DIRECTIONS
Only the lines below from the one that holds "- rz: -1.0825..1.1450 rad" through the one that holds "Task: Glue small" should appear in the answer, copied exactly, end lines included and pictures omitted.
┌─ RECORDS SUPPLIED
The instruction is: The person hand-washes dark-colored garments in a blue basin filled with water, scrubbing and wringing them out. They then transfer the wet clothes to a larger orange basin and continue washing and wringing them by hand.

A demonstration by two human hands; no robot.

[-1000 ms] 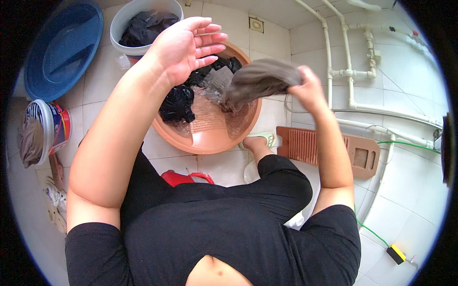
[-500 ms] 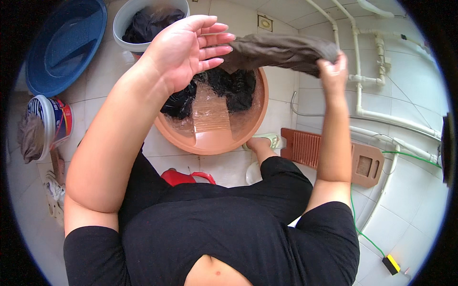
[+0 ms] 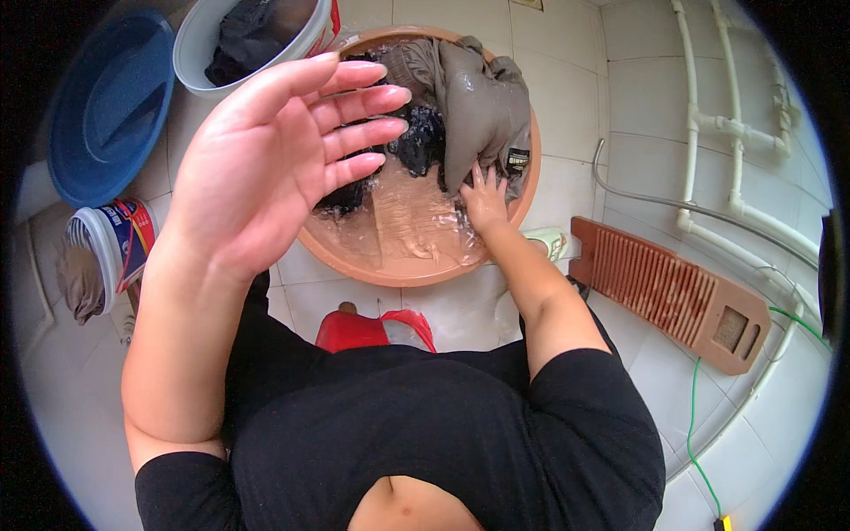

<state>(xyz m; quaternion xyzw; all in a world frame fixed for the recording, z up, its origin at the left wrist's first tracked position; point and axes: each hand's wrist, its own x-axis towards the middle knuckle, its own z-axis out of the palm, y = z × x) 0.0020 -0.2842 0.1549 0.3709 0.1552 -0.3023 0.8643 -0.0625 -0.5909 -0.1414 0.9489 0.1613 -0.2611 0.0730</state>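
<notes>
My left hand [image 3: 266,159] is raised with its palm showing and fingers stretched out, holding nothing. It hides the left part of the orange-brown tub [image 3: 345,261] below. My right hand [image 3: 486,199] lies with spread fingers against the lower edge of a grey-brown garment [image 3: 482,102]. That garment is heaped over the tub's right side, partly over its rim. Black wet clothing [image 3: 421,142] sits in the water beside it. A ribbed washboard surface [image 3: 412,212] shows in the middle of the tub, under shallow water.
At the upper left are a blue basin [image 3: 111,106] and a white bucket [image 3: 190,57] with dark clothing. A printed bucket [image 3: 128,234] with a grey cloth stands at the left. To the right lie a brown washboard [image 3: 660,288] and white pipes [image 3: 695,106]. Something red [image 3: 354,332] is near my legs.
The grey-brown garment, held up in my right hand before, now lies in the tub. My right hand has come down and let go of it. My left hand has shifted left and looks larger.
</notes>
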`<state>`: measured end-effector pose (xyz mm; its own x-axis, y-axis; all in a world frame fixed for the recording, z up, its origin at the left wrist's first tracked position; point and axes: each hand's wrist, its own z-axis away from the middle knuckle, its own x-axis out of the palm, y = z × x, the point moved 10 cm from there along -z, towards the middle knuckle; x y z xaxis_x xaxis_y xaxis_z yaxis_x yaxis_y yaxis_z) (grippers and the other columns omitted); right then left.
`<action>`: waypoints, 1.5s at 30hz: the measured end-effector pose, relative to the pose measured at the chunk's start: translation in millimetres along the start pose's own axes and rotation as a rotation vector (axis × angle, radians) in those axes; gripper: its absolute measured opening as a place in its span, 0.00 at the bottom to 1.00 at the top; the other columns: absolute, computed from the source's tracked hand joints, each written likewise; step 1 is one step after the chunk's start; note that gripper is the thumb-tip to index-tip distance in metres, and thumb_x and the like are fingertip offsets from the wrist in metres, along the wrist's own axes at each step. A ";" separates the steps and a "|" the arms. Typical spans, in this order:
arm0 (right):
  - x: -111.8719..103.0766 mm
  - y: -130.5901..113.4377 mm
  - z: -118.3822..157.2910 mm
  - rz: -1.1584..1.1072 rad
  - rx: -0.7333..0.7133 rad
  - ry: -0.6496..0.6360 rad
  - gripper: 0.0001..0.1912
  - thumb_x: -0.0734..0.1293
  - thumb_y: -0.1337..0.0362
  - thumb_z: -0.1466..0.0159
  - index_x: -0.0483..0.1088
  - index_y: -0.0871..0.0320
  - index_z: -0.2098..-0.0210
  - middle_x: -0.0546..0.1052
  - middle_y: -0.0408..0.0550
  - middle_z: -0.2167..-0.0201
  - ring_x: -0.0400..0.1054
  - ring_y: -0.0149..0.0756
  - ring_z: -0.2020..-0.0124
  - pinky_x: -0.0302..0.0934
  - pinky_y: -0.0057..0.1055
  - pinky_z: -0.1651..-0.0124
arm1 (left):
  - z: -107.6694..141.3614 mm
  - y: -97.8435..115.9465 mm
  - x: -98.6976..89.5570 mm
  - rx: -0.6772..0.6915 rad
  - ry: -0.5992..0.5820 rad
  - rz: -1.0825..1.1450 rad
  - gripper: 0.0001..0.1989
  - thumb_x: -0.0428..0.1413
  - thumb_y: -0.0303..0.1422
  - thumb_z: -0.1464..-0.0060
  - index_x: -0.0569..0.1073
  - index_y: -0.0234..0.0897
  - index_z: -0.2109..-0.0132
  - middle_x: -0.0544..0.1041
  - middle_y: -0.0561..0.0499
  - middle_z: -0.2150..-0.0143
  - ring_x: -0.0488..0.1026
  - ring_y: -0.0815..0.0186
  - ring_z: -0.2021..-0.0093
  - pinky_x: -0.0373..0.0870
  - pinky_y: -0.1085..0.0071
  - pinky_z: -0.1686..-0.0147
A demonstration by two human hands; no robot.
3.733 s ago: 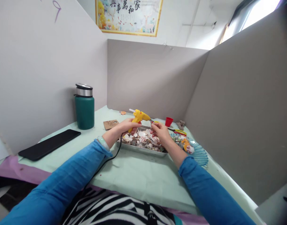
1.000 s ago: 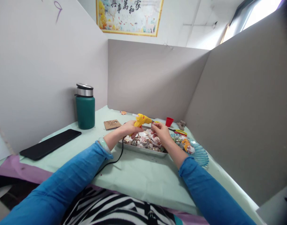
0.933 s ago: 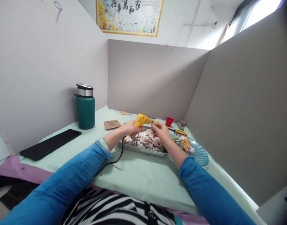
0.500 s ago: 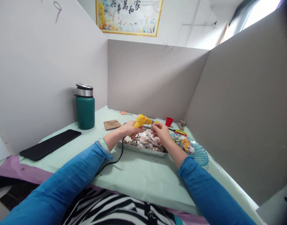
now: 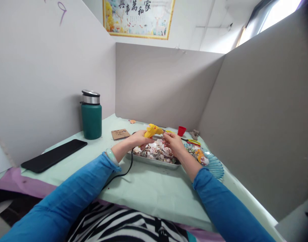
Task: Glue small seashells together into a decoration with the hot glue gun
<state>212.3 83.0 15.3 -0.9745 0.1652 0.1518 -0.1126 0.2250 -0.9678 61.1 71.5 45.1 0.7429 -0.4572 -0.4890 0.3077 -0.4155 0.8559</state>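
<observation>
My left hand (image 5: 140,138) is wrapped round a yellow hot glue gun (image 5: 153,130), whose nozzle points right. A black cord runs down from its handle. At the nozzle tip, my right hand (image 5: 173,143) is closed in a pinch; what its fingers hold is too small and hidden to name. Both hands are above a metal tray (image 5: 154,162) heaped with seashells (image 5: 157,152). To the right of my right hand lies a blue scallop-shaped dish (image 5: 216,165), with small green, orange and white pieces on it.
A green bottle (image 5: 91,121) and a black flat pad (image 5: 54,155) are at left. A brown square card (image 5: 120,134) lies behind my left wrist. Beyond my right hand are a red cup (image 5: 181,131), scissors with yellow-red handles (image 5: 194,142) and a grey lump (image 5: 194,134). Grey partitions (image 5: 164,84) surround the table.
Almost nothing differs. My right hand has shifted very slightly at the nozzle tip, and my left hand keeps its hold on the glue gun.
</observation>
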 end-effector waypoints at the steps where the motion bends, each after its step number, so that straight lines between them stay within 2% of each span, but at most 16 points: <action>1: 0.0 0.6 0.1 -0.004 0.005 0.001 0.05 0.67 0.67 0.44 0.65 0.61 0.71 0.69 0.40 0.79 0.64 0.24 0.83 0.59 0.19 0.85 | -0.3 -0.5 -0.4 -0.003 0.003 0.004 0.08 0.56 0.34 0.55 0.65 0.35 0.73 0.61 0.58 0.88 0.58 0.73 0.86 0.58 0.75 0.81; 7: 3.4 1.0 1.3 -0.008 0.011 -0.031 0.07 0.69 0.66 0.44 0.66 0.61 0.70 0.71 0.42 0.78 0.64 0.24 0.82 0.58 0.19 0.84 | -0.3 -0.6 -2.4 -0.016 0.019 -0.009 0.08 0.56 0.34 0.55 0.65 0.35 0.71 0.61 0.59 0.88 0.58 0.74 0.87 0.57 0.76 0.82; 13: 2.5 0.2 1.8 -0.010 0.021 -0.011 0.04 0.66 0.69 0.43 0.66 0.62 0.70 0.71 0.42 0.79 0.64 0.24 0.83 0.58 0.19 0.85 | 1.6 3.0 -1.1 -0.013 0.015 -0.019 0.08 0.56 0.34 0.55 0.65 0.35 0.72 0.61 0.59 0.88 0.58 0.74 0.86 0.58 0.76 0.81; 25: 0.5 4.7 -2.9 -0.048 0.040 -0.022 0.05 0.67 0.67 0.43 0.65 0.61 0.70 0.70 0.41 0.78 0.64 0.23 0.83 0.59 0.19 0.85 | -2.1 -4.6 -2.9 -0.023 0.024 -0.086 0.08 0.55 0.35 0.55 0.66 0.36 0.71 0.62 0.58 0.88 0.60 0.72 0.86 0.59 0.75 0.80; 33: 4.5 5.6 -1.9 -0.048 0.051 -0.055 0.04 0.67 0.68 0.43 0.66 0.62 0.71 0.70 0.42 0.79 0.63 0.23 0.83 0.58 0.18 0.85 | -0.4 -1.6 -3.2 -0.020 0.039 -0.095 0.08 0.55 0.35 0.55 0.66 0.35 0.70 0.62 0.58 0.88 0.59 0.73 0.85 0.59 0.75 0.80; 38: 1.5 5.9 -2.2 -0.046 0.049 -0.031 0.02 0.65 0.69 0.41 0.66 0.62 0.70 0.71 0.43 0.78 0.64 0.24 0.83 0.59 0.19 0.85 | -0.3 -0.5 -2.5 -0.016 0.028 -0.081 0.09 0.55 0.35 0.55 0.66 0.35 0.71 0.62 0.58 0.87 0.59 0.73 0.85 0.59 0.75 0.80; 45: -0.5 7.0 -4.3 -0.067 0.047 -0.023 0.06 0.68 0.66 0.43 0.65 0.60 0.70 0.70 0.41 0.78 0.63 0.23 0.83 0.58 0.19 0.84 | -0.6 -2.7 -3.4 -0.024 0.037 -0.089 0.08 0.56 0.35 0.56 0.66 0.35 0.71 0.62 0.58 0.87 0.59 0.72 0.86 0.59 0.75 0.81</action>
<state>212.8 88.7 9.3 -0.9686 0.1291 0.2125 -0.1862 0.1898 -0.9640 58.2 74.7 44.5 0.7332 -0.3896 -0.5573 0.3876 -0.4339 0.8133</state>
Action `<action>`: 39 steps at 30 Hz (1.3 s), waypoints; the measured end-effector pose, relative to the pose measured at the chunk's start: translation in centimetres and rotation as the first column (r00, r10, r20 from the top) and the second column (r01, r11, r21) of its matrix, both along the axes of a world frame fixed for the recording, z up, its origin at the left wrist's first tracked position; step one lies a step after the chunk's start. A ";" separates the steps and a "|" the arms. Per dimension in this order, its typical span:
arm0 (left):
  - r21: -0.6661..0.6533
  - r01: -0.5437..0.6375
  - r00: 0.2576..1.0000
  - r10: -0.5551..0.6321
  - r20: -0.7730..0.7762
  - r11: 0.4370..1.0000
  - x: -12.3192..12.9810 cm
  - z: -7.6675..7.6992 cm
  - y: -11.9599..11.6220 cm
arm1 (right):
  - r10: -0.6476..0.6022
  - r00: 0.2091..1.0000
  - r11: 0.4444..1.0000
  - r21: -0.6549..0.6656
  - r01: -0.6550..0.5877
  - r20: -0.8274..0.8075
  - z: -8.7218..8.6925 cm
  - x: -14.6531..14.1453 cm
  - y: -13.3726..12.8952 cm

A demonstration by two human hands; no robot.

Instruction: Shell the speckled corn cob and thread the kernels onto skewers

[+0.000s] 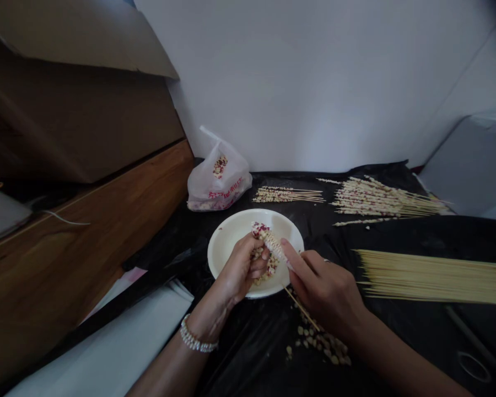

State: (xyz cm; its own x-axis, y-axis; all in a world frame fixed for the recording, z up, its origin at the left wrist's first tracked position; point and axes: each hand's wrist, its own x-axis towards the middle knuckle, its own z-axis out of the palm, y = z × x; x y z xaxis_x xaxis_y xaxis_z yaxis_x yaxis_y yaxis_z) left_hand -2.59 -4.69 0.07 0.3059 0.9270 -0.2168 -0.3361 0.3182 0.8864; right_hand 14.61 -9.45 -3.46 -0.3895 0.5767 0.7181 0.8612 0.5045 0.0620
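A partly stripped corn cob (274, 243), pale with red kernels at its upper end, is held slanted above a white bowl (218, 242). My left hand (246, 262) is closed around its upper end. My right hand (320, 278) is closed at the lower end, thumb lying along it. A thin wooden stick (301, 309) slants out beneath my right hand; how it is held, or whether it joins the cob, is hidden. Loose red and cream kernels (268, 270) lie in the bowl. More pale kernels (326, 344) are scattered below my right hand.
Behind the bowl stands a white plastic bag (219, 187) of kernels. Kernel-covered skewers lie in a small bundle (287, 194) and a larger pile (380, 198). Bare sticks (434, 275) lie right, on black plastic sheeting (248, 353). A cardboard box (86, 110) stands left.
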 end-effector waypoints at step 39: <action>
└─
RESULT
  - rz: -1.0825..1.1450 rad
  - gripper: 0.0001..0.1989
  - thumb_x: -0.0428..0.1413
  - thumb_y: -0.0303..0.1422
  - thumb_z: -0.1464..-0.0060
  - index_x: -0.0569..0.1073
  - index_y: -0.0234..0.0897
  - index_z: -0.2109..-0.0132
  - middle_x: -0.0544..0.1041
  - middle_y: -0.0561..0.0499
  - middle_z: -0.2150..-0.0143
  - ring_x: -0.0488..0.1026
  - ring_y: -0.0815..0.0186
  - ring_z: -0.2021..-0.0093
  - pinky_x: -0.0373..0.0870
  - pinky_y: -0.1085..0.0071
  - pinky_z: -0.1686..-0.0147
A demonstration by two human hands; no robot.
3.733 s ago: 
1.000 s ago: 
0.933 s ago: 
0.500 s ago: 
now: 
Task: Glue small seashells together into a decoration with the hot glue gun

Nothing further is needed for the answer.